Yaki-Mono (Grilled Cuisine)
A dish made of grilled seafood and meat. It also includes smoked foods.
・Tai (Red Snapper)
From the meaning of “auspiciousness” in combination with the word “Medetai (it means “auspicious” in Japanese)”. Red snapper is a fish that is often used for celebratory occasions in Japan due to its spectacular appearance.
In Japan, called name of Yellowtail (or Japanese amberjack) changes as it grows. In the case of Yellowtail, as it grows, its name changes “Mojako” → “Inada” → “Warasa” → “Hamachi” → “Buri”. It is the same true for sea bass and mullet, etc. Since these are considered to be “getting ahead” or “success in life”.

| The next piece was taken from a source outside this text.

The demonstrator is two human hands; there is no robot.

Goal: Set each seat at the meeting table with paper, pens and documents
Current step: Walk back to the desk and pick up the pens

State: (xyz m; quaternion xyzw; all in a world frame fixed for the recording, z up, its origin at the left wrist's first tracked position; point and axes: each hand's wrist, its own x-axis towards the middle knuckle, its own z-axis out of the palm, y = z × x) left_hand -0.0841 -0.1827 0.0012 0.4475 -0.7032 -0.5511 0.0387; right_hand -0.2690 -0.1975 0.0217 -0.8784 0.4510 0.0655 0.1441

・Ebi (Lobsters and Prawns)
Grilled lobsters, tiger prawns, or prawns, etc. The prawns have long beards and curved waist, right? Due to their shapes, they’re considered good luck charm for longevity. They are also considered to be “getting ahead” or “success in life”.
Well, well… What did you think? Nowadays, it is very hard to prepare all these dishes in each house. So, near the end of the year, you will see more advertisements for the pre-orders of the kumi-jyu (stacked “Jyu-Bako(Box)”) containing these “O-Sechi” dishes. They’re delivered on New Year’s Eve. Of course, their variations are also varied. Their menu can be quite modern, with Western ingredients and the inclusion of non-Japanese, creative cuisine-like dishes. In a way, they are very Japanese styles! In supermarkets and convenience stores, you can even buy every single dish. Many restaurants and hotels offer “O-Sechi Cuisine” as a special menu during New Year’s holidays. It will be a very spectacular look, so it might be the perfect way for you to get into the Japanese “New Year” mood.